The great velvet ball meets the needs of a neighbourhood or a community: It/she is pink and very nice but it has no mercy. The people think the ball does not see evil, and that they will be safe, but it knows very well. It invented it. The ball rrrrumbles as it rolls. It invented it. 1

Science fiction narratives build possible futures, multiverses, and generally they build on what has not (yet) come to be. Each time an “activist imagines the world they are fighting for: a world without violence, without capitalism, without racism, without sexism, without prisons, etc. they are developing a speculative fiction” 2. Narratives that unite us in our circles of affinities and resistance. Narratives that allow us to assault “the machine” 3 and start an exodus within it. Exercising our capacity to speculate about new, utopian worlds is a proposal for together rethinking evil_electronics, evil_internet, evil_mobile 'phones, evil_satellites.

Giant balls of pink velvet that you can no longer ignore. Discovering new forms, naming them, dreaming of other, possible technologies. Technological sovereignty advances because it is, at once, desire, speculative fiction and alternative realities.

A 45-year-old father and his 20-year-old son. They seem to have a good relationship. The son asks his father to film him with his mobile 'phone, doing something in the sea. Once, twice, thrice, four times. His father cannot do it and the son is patient, but surprised at his incompetence. Suddenly the father explodes. The beach is silent.

They shout about the rupture of relationships of trust, disgust and fear of Facebook and mobile 'phones. The son promises to accompany his father better, so he will no longer be inept, he will become like an alien, typing with all ten fingers. Analogue generations with specific neural branches, experimentation and knowledge in three dimensions. This conversation made me feel alone. I wanted to join in. I wish these explosions of rage happened more often. I want to see more people armed with bowling balls smashing the iphones in every apple store 4.
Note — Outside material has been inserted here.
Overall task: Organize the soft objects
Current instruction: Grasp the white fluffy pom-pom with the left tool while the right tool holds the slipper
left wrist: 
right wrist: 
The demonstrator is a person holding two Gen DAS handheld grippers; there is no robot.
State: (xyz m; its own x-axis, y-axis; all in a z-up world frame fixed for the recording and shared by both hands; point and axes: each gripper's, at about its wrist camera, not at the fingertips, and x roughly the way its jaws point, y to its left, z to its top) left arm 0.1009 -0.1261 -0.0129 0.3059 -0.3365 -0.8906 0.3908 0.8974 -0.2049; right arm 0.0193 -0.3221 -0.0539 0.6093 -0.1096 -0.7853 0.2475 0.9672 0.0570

We should have other technologies, something better than what today we call “Information and Communications Technologies” (ITCs). A mobile phone is a computer, the computer is already obsolete, dark-screened tablets, watches connected to the internet that count you while you run, menstruate and fuck. Devices populated by apps and “services” that underrate us. “Long live evil, long live capital!” - La bruja avería 5 as the incarnation of the Cassandra syndrome6.
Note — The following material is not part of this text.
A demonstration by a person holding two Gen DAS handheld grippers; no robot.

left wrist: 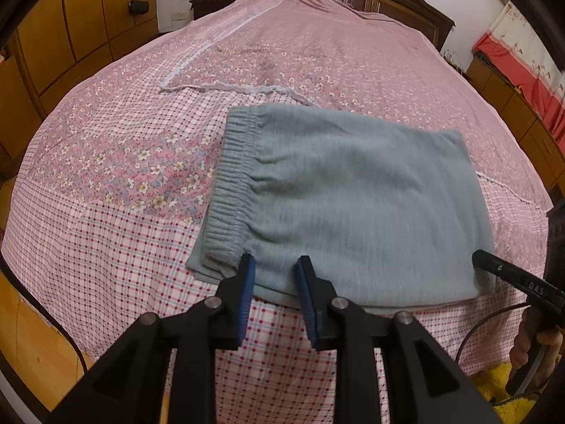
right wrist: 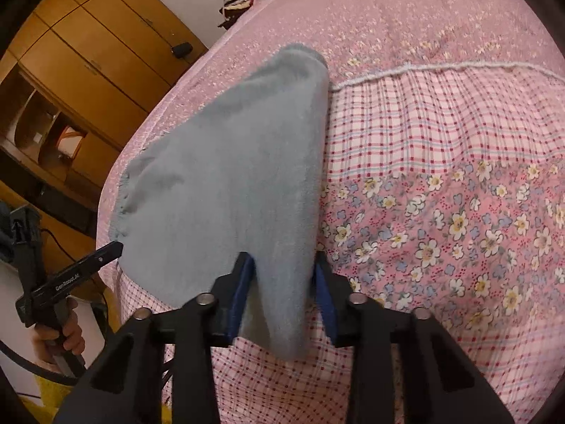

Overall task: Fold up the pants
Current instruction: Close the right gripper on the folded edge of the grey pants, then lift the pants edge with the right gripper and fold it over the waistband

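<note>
Left claw [left wrist: 275, 265] spread at the folded pants' [left wrist: 353, 190] near edge (bed [left wrist: 106, 247] beneath), right claw [right wrist: 284, 265] spread around their corner.

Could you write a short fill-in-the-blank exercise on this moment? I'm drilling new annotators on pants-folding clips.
1. The folded pants are ____ in colour.
2. They lie on a bed whose cover near the pants' waistband has a ____ print beside checks.
3. The left tool has its jaws ____, with the near edge of the pants between them.
4. The pads of the right tool are ____ in colour.

Missing words: grey; floral; open; blue
</note>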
We have to confront conversations that tend towards zero comprehension of how chilling a future where machines have achieved singularity would be 7. We must fight against the arguments put forward in our communities and collectives; by friends; in our networks of trust; and in parks, dinner halls and schools; in social services and hospitals: “it's so practical and comfortable”, “there is no alternative”, “I have nothing to hide” and “what does it matter if they are watching us/controlling us? Everything is a disaster anyway”.

Our common spaces are fed by a lack of originality, born of the neoliberal narratives that accompany each and every new, commercial technology, as they colonise our minds and our desires.

We need to talk a lot more, here and now, about the psychological, social, political, ecological and economic costs of these technologies. Not about the freedom to take selfies in the Google, Amazon 8, Facebook, Microsoft and Apple shopping malls, and upload yet another photo to an instasheet account; but about repression, control, surveillance and the quantification and discretization of life and resources. In order to have this conversation we call on those of you who are exploited, sent mad, driven to suicide 9, or killed in the femicides in the borderlands or in the special economic zones, fodder for a dystopian global technological ecosystem.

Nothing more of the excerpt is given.